The intercom clicked, made noises like a hen laying an egg, and a staticky voice said warily, “Yes?”
“Brian Youngblood?”
Long pause. “Who is it?”
Runyon identified himself, said he was there at the request of Mrs. Rose Youngblood. No answer. Five seconds later the squawk box shut off. Thinking it over, maybe. He waited-two minutes, three. Then the intercom made chicken noises again.
“You still there, man?”
“I’m still here.”
“All right. Come on up.”
The door buzzed and Runyon went into a tiny foyer, then up a flight of carpeted stairs. Another door at the top swung open as he reached the landing. The young black man who stood peering at him through a pair of wire- rimmed glasses was thin, studious, with close-cropped hair that had already begun to recede. Nervous and ill at ease, too, but not necessarily for the same reason.
“Mr.

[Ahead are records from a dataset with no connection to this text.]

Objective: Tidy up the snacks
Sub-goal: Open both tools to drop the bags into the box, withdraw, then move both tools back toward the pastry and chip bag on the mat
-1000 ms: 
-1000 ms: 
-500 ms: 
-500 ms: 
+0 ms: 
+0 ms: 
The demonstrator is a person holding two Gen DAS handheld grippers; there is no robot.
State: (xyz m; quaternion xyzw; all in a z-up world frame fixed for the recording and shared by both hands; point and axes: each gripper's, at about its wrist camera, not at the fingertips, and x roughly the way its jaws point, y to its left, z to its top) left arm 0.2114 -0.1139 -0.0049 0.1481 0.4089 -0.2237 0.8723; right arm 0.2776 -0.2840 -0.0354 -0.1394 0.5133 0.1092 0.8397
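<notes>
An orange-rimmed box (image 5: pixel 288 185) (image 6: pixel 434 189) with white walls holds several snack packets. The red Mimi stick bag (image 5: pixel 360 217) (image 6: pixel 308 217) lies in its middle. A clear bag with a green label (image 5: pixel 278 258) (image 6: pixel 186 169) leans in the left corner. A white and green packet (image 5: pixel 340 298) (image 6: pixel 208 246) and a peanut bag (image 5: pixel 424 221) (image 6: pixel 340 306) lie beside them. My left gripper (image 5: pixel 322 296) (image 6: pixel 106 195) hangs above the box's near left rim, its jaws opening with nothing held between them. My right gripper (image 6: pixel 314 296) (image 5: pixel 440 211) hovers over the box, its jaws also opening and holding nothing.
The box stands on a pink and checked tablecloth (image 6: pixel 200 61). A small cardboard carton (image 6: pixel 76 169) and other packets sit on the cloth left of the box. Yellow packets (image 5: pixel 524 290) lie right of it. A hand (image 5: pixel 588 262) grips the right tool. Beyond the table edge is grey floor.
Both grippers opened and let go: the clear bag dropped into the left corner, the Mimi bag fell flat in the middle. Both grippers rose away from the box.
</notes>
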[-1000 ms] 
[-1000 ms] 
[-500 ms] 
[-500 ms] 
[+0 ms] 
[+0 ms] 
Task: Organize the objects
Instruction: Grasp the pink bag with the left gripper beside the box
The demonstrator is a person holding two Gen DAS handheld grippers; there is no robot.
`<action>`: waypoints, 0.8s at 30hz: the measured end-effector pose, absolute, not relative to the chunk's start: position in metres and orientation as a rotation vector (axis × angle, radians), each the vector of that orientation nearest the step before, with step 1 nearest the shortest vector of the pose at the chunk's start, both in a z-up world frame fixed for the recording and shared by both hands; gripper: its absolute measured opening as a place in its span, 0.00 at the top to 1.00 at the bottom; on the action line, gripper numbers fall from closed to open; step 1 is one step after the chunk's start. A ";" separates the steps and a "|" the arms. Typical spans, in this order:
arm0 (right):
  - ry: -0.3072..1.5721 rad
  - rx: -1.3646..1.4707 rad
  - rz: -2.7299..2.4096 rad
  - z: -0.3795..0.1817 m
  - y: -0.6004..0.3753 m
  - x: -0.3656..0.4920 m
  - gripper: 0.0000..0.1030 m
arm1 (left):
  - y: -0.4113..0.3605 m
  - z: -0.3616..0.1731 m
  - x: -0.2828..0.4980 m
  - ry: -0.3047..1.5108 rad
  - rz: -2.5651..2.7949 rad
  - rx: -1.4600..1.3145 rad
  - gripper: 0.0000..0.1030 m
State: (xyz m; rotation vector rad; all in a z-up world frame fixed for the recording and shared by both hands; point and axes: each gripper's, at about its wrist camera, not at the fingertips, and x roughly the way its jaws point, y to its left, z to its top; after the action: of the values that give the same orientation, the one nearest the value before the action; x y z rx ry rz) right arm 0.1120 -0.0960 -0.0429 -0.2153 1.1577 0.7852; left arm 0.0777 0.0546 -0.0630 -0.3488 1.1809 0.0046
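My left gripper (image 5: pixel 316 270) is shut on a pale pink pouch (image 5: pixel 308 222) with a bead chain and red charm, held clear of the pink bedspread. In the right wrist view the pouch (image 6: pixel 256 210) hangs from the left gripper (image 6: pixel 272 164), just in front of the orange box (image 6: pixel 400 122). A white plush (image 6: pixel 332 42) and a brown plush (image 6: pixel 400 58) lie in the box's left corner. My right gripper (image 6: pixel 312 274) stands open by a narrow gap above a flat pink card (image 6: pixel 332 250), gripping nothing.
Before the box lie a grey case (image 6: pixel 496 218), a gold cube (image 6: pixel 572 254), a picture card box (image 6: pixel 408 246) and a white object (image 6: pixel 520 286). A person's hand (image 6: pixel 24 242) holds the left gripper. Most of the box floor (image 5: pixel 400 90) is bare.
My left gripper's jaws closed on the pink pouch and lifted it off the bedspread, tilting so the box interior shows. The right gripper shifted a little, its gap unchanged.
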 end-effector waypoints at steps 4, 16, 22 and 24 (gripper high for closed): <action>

Youngblood?”
Brief nod.
The business card Runyon handed over seemed to bemuse him, make him even more nervous. “A private investigator?” he said. Without benefit of intercom static, his voice was as thin as the rest of him. “You didn’t say that’s what you were. Why would my mother send a detective to see me?”
“She’s concerned about you, the trouble you had last week. She thought I might be able to help.”
“How can you help? It was just a-”
“Brian,” a woman’s voice called sharply from inside. “Don’t talk out there-bring him in here.”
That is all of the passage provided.